There are plenty of great sides of AI. But there's one that's really driving me crazy. That's the amount of noise that's produced with AI. From social media to emails, and even in AI code reviews. On some projects, open source maintainers are blocking external contributions as there are too many issues reported and pull requests opened with the AI. The same can happen in your merge requests if you just throw some AI code review process at them. So, how to avoid that? How to make AI code review actually useful?
Why the code reviews?
Before diving too deep into AI code review, let's first ask ourselves: "Why do we do code reviews in the first place?" Open-source maintainers do it to ensure new contributions are not malicious, fit the project, solve the problem, are well tested, and so on. Some teams are doing it because SOC2 requires it. Others, because "everyone else is doing it".

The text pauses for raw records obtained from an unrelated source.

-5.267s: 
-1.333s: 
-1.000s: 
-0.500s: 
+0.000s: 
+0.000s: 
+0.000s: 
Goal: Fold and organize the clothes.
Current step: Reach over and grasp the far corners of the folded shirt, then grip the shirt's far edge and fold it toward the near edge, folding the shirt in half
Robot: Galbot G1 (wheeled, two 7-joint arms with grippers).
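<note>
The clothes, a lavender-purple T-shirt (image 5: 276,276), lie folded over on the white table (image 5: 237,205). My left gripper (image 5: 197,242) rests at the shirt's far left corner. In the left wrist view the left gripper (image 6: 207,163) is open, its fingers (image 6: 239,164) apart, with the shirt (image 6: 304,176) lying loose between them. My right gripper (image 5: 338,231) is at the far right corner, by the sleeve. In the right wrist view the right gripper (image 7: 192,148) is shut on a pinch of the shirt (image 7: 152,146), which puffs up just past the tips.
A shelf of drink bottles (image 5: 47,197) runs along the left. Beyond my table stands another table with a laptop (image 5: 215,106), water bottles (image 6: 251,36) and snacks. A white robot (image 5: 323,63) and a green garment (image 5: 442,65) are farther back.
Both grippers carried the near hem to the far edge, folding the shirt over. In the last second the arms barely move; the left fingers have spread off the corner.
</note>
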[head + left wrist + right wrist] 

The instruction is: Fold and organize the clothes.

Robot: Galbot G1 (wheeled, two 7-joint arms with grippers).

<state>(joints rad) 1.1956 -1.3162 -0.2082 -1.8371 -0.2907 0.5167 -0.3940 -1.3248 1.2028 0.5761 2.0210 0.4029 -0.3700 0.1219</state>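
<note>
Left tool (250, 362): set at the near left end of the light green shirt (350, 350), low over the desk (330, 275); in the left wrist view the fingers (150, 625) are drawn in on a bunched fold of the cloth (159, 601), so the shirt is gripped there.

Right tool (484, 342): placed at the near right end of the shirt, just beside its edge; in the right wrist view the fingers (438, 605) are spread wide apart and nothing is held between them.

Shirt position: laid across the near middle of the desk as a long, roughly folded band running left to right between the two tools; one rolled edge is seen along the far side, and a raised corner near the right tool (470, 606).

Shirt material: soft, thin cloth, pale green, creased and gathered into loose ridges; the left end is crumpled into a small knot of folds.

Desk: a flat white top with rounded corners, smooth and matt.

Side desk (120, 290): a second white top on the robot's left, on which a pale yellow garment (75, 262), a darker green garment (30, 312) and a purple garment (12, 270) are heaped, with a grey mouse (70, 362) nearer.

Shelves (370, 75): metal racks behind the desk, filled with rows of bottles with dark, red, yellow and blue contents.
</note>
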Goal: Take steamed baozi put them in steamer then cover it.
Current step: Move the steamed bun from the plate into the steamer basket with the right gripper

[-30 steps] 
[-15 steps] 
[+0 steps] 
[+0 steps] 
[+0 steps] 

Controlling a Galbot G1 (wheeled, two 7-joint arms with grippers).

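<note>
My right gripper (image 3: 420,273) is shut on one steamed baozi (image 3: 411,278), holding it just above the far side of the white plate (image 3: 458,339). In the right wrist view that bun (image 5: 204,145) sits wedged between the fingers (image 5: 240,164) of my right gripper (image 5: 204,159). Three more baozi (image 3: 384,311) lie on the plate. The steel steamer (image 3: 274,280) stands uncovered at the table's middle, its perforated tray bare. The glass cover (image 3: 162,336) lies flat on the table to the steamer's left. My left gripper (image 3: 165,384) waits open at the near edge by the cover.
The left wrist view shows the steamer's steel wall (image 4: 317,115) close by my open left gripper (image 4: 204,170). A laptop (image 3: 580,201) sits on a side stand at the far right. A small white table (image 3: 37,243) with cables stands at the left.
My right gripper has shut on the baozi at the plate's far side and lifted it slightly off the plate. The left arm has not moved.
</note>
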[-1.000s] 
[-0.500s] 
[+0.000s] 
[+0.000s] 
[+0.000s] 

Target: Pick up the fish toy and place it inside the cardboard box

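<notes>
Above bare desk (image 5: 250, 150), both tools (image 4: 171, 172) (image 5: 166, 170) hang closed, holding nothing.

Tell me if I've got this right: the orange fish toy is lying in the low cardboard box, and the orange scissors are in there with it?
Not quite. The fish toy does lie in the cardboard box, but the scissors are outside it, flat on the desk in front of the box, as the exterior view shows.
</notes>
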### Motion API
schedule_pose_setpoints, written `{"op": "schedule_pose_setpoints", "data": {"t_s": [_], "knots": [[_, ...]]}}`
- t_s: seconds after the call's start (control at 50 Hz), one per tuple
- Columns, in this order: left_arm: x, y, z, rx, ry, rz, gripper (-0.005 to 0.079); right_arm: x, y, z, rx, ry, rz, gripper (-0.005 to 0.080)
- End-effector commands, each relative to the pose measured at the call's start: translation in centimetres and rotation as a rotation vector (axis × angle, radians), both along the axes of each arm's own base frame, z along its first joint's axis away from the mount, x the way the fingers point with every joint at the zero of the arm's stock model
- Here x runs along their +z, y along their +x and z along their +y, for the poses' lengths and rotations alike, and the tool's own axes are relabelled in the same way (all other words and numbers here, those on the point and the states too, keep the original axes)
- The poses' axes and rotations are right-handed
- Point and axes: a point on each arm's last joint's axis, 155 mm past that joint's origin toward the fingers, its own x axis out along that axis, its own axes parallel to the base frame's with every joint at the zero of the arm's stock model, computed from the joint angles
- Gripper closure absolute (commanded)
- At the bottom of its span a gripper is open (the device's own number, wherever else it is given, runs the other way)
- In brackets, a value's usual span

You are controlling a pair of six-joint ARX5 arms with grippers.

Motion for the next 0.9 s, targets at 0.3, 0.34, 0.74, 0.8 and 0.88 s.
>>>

In my opinion, there are three major benefits of doing the code review:
- Context sharing - Someone else is also aware of the change. If the author is out of the office, there's someone else who's explicitly aware of how and where a change was made.
- Looking at the same problem and solution from a different perspective - Someone else might more easily find a blind spot or inconsistency as they are looking from a slightly different perspective.
- Alignment on how to do certain things - Maybe the problem that you solved could be done in a different way, or you could reuse something that's already in the code base.
Nothing here specifies how or when the code review should be conducted. It's up to you and your team to either do it as you go when pairing, when MR is ready, or once per week on the main branch. The important parts are:
- it increases collaboration,
- it increases confidence in how to do things in the team,
- it helps you share the knowledge within the team,
- it helps you improve the system.
If those criteria are not met, it's likely to be more harmful than not.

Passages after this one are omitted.